標本化周波数と再現できる音の関係 を問う問題です。標本化と量子化の役割分担を整理しましょう。

解説

標本化(サンプリング)とは、連続して変化する音の波の高さを、一定の時間間隔で測って記録することです。標本化周波数(Hz)は「1秒間に何回測るか」を表します。44,100Hzなら1秒間に44,100回、波の高さを測っている、という意味です。

測る間隔を細かくする(=標本化周波数を高くする)ほど、速く振動する波、つまり高い音まで取りこぼさずに記録できます。標本化定理によれば、記録したい最高周波数の2倍以上の標本化周波数が必要です。ただし測る回数が増えるぶん、データ量は確実に増えます。「忠実さとデータ量はトレードオフ」の関係です。

ここで混同しやすいのが量子化ビット数との役割分担です。標本化周波数は「時間方向の細かさ」で、高い音の再現性に効きます。量子化ビット数は「音の大きさ(振幅)方向の細かさ」で、音量の段階の細かさに効きます。選択肢2のような「大きさの段階が細かくなる」は量子化ビット数の説明です。

共通テストでは「標本化周波数を上げると何が変わるか」「量子化ビット数を上げると何が変わるか」を入れ替えた選択肢で問われます。
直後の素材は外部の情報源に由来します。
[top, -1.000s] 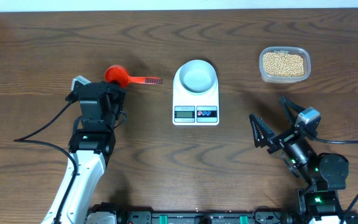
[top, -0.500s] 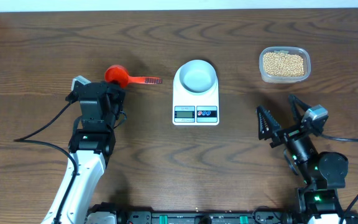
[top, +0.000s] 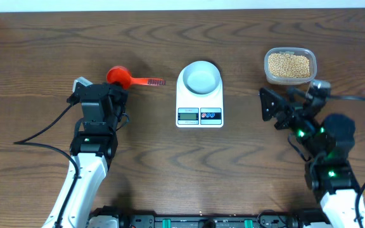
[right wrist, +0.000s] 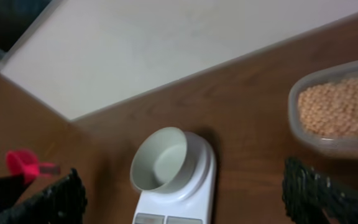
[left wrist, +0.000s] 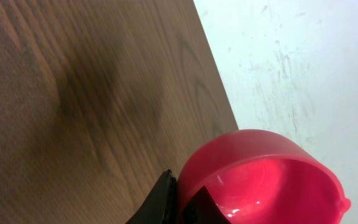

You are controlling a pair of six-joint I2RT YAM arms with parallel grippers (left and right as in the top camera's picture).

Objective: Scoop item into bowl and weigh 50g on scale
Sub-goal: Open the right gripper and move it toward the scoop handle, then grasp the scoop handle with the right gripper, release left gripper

「標本化=時間軸=高い音」「量子化=縦軸=大きさの段階」と対で覚えておけば確実に見分けられます。

選択肢の確認

1.○ 高い音まで忠実に記録でき、測る回数が増えるのでデータ量も増える。
2.× 「大きさの段階」は量子化ビット数の役割。またデータ量は減らずに増える。
3.× 細かく記録するのだからデータ量は増える。音質(高音域の再現性)も変わる。
4.× 標本化に雑音を自動除去する働きはない。

ここだけは覚えよう

標本化周波数=時間方向の細かさ、量子化ビット数=大きさ方向の細かさ — 高くすればどちらも忠実になるが、データ量は増える。